Here’s an actual TIFU—I just got home 20 minutes ago and I’m feeling like just about the biggest idiot on the planet at the moment.
My office building has a little gym, with little locker rooms for each gender. Both the gym and the locker room require your gym keycard, and your keycard only opens the locker room for the gender you registered as.
After work today, I went up there, planning to run on the treadmill for a bit. I got into the gym, got into the locker room, and got all changed. The lockers are tiny cubes, so my street shoes and work clothes went in one cube, which I don’t bother locking because I’m not worried about people stealing dirty clothes.
My tiny gym bag and more important miscellany went into another cube and I popped my padlock on it and was about to step out the door when I realized I didn’t have my gym card on me, and it wasn’t on the counter either. My padlock key is attached to my gym card. Both are now locked in my locker.

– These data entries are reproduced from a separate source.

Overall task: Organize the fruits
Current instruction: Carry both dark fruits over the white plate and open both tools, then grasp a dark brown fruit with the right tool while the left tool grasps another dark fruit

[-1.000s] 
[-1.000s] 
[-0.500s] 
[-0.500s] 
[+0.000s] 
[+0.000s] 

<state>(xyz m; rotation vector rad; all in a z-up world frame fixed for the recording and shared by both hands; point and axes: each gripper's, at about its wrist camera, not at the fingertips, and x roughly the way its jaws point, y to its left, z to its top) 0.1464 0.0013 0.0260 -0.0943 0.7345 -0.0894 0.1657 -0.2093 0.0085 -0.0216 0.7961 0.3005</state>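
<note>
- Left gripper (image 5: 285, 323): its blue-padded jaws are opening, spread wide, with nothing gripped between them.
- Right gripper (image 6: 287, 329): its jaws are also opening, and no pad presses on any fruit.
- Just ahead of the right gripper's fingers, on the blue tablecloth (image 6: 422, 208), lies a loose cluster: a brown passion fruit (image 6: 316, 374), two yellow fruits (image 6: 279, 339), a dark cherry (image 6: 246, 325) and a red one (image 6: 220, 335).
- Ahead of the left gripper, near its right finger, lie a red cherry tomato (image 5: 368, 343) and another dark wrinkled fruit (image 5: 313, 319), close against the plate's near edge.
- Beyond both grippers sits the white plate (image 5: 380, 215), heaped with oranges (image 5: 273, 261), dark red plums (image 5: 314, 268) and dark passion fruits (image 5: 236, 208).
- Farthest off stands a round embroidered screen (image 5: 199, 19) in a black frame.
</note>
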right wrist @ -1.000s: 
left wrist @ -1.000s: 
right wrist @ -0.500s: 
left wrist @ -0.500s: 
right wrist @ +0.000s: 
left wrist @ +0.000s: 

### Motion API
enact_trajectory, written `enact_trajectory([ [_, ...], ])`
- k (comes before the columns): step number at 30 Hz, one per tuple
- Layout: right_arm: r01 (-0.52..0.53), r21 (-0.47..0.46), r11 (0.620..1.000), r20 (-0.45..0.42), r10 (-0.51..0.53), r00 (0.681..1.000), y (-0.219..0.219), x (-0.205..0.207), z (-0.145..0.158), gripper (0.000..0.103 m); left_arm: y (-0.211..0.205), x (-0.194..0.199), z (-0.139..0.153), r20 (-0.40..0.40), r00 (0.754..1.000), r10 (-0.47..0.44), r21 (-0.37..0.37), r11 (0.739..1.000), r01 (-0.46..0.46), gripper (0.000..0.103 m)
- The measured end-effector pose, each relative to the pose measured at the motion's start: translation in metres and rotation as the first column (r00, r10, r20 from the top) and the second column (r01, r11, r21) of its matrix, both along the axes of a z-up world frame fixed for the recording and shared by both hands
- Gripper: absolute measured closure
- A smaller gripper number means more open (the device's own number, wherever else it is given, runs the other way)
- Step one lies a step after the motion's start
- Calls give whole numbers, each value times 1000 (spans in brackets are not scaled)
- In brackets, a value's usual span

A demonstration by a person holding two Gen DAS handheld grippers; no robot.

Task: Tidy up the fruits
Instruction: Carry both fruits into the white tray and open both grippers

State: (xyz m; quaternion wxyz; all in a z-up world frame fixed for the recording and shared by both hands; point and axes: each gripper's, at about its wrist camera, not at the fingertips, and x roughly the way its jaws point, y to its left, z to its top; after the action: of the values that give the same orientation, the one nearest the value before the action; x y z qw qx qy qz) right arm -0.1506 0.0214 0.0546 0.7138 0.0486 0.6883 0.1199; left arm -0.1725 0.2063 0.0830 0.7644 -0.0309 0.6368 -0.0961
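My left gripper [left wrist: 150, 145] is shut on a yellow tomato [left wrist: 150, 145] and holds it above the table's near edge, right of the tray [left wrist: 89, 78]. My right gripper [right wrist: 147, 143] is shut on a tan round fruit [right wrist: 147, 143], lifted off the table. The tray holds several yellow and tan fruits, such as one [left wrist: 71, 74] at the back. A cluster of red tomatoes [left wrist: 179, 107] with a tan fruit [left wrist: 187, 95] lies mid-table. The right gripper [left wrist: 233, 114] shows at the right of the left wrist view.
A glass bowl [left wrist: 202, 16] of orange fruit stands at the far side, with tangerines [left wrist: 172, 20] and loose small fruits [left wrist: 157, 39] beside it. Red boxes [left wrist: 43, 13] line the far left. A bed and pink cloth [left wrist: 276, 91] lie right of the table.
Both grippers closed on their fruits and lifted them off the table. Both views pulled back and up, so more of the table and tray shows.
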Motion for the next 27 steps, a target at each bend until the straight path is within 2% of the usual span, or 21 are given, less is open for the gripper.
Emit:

I have a spare key for the padlock in my car. The problem with that is my car key is still in my backpack in my cubicle. My cubicle is inside my secure office. My office keycard is clipped to my gym bag, inside the now-locked locker. And even if I had my car key on me, I’d have to leave both the locker room and the gym in order to get to my car, with no way to get back to the locked locker because the only other person in the gym is a dude, and I’ve never even seen another woman using the gym, so it’s unlikely someone would be able to let me back into the locker room.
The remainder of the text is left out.